Task item: The required output is the lines of the listing from the beginning through the line containing "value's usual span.", each copied exactly, without any pictures.

Data below:
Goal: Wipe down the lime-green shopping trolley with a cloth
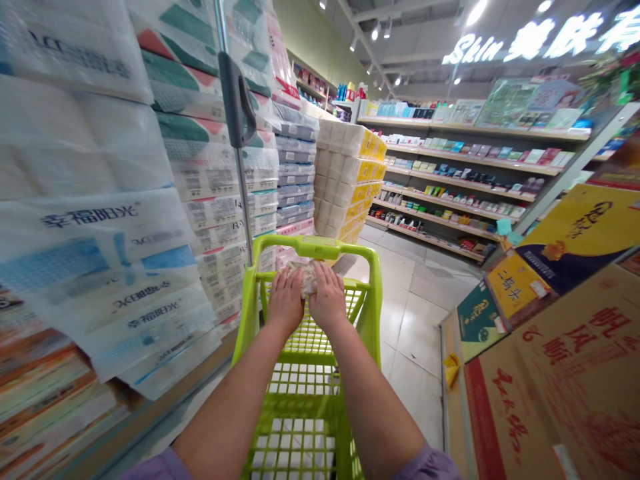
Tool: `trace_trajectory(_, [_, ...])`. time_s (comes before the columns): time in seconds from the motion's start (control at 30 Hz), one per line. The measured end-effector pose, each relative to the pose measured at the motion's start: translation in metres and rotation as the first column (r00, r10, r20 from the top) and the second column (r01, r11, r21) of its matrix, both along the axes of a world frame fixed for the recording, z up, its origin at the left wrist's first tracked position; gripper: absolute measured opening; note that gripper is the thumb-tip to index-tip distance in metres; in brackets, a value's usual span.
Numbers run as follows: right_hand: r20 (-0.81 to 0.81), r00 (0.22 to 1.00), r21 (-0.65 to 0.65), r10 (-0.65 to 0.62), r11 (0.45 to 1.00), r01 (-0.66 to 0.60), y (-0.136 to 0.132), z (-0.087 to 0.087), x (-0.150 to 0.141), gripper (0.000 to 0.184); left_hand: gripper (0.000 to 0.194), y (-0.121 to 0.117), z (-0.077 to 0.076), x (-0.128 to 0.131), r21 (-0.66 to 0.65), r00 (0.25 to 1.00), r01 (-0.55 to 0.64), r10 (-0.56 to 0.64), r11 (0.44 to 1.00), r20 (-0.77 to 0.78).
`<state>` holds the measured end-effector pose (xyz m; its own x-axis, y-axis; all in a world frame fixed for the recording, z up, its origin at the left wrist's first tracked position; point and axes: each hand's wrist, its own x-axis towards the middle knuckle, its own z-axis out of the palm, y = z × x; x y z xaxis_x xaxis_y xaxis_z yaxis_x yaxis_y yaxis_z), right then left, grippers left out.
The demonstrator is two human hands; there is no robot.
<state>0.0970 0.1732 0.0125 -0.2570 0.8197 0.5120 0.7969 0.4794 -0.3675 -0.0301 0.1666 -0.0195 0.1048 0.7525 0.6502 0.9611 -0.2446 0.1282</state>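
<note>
Both arms reach forward over a bright green plastic shopping basket [375,300]. Near its far rim, my left hand [287,301] and my right hand [328,293] are closed side by side on a crumpled whitish, patterned thing [308,279]. It looks like a soft cloth or a crumpled wrapper; I cannot tell which. My fingers cover most of it, and whether it touches the basket is unclear. A grey grip [237,100] on a metal pole rises at the basket's left side. White patches show through the basket's lattice.
Tall stacks of wrapped tissue packs [115,227] line the left, with yellow-and-white paper rolls [350,160] beyond. Cardboard boxes [565,360] stand close on the right. A tiled aisle [420,313] leads to shelves [460,167] of small packaged goods.
</note>
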Motion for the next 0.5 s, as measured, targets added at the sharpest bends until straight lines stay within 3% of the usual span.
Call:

Solution for this task:
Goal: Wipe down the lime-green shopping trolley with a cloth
Tool: `trace_trajectory(_, [_, ...])`. time_s (comes before the columns): time in seconds from the motion's start (control at 30 Hz), one per line. The measured end-effector pose, each relative to the pose measured at the motion's start: translation in metres and rotation as the first column (r00, r10, r20 from the top) and the second column (r01, r11, r21) of its matrix, both along the axes of a world frame fixed for the recording, z up, its origin at the left wrist's first tracked position; gripper: absolute measured opening; note that gripper is the thumb-tip to index-tip distance in metres; in brackets, a value's usual span.

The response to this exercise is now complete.